_Task objective_
Return all of the lines below exactly as they are.
### Dataset excerpt
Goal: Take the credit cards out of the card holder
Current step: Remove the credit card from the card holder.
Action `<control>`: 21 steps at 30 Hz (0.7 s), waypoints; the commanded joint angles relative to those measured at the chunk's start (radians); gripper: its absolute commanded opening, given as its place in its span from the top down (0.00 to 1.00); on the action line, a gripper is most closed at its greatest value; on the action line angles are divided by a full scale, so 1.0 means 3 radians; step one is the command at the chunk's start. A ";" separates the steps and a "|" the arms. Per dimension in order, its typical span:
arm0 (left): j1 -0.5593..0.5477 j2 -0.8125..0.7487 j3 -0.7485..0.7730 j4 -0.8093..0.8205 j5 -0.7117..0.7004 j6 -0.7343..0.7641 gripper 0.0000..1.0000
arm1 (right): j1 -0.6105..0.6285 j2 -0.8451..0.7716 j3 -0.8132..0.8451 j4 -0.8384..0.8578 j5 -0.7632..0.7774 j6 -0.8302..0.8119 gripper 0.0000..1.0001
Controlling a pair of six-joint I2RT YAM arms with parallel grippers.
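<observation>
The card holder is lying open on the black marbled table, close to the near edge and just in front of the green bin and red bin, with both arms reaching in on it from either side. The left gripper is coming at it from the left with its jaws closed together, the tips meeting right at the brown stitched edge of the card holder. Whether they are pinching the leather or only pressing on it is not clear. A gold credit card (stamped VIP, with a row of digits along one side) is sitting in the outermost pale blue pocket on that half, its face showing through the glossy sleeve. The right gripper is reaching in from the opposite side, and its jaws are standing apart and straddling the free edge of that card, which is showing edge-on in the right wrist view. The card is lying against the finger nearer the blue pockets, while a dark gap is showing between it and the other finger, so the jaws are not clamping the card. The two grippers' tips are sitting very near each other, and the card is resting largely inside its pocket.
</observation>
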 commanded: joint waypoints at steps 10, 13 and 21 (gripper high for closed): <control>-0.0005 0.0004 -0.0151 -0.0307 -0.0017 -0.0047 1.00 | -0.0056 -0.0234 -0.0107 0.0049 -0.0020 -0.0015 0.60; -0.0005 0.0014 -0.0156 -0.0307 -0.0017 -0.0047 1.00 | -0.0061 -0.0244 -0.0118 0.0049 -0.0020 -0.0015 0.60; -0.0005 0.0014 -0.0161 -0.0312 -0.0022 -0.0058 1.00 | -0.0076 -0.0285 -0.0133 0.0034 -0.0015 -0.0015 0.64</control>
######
_Output_
Goal: Take the credit cards out of the card holder
Current step: Remove the credit card from the card holder.
Action `<control>`: 21 steps at 30 Hz (0.7 s), waypoints; the commanded joint angles relative to those measured at the chunk's start (radians); gripper: its absolute commanded opening, given as its place in its span from the top down (0.00 to 1.00); on the action line, a gripper is most closed at its greatest value; on the action line angles are divided by a full scale, so 1.0 means 3 radians; step one is the command at the chunk's start. A ";" separates the steps and a "|" the arms. Per dimension in order, its typical span:
arm0 (left): j1 -0.5593..0.5477 j2 -0.8125..0.7487 j3 -0.7485..0.7730 j4 -0.8093..0.8205 j5 -0.7117..0.7004 j6 -0.7343..0.7641 gripper 0.0000..1.0000
arm1 (right): j1 -0.6105..0.6285 j2 -0.8451..0.7716 j3 -0.8132..0.8451 j4 -0.8384..0.8578 j5 -0.7632..0.7774 j6 -0.8302..0.8119 gripper 0.0000..1.0001
Controlling a pair of six-joint I2RT YAM arms with parallel grippers.
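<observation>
The card holder is lying open on the black marbled table, close to the near edge and just in front of the green bin and red bin, with both arms reaching in on it from either side. The left gripper is coming at it from the left with its jaws closed together, the tips meeting right at the brown stitched edge of the card holder. Whether they are pinching the leather or only pressing on it is not clear. A gold credit card (stamped VIP, with a row of digits along one side) is sitting in the outermost pale blue pocket on that half, its face showing through the glossy sleeve. The right gripper is reaching in from the opposite side, and its jaws are standing apart and straddling the free edge of that card, which is showing edge-on in the right wrist view. The card is lying against the finger nearer the blue pockets, while a dark gap is showing between it and the other finger, so the jaws are not clamping the card. The two grippers' tips are sitting very near each other, and the card is resting largely inside its pocket.
</observation>
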 commanded: joint waypoints at steps 10, 13 and 21 (gripper high for closed): <control>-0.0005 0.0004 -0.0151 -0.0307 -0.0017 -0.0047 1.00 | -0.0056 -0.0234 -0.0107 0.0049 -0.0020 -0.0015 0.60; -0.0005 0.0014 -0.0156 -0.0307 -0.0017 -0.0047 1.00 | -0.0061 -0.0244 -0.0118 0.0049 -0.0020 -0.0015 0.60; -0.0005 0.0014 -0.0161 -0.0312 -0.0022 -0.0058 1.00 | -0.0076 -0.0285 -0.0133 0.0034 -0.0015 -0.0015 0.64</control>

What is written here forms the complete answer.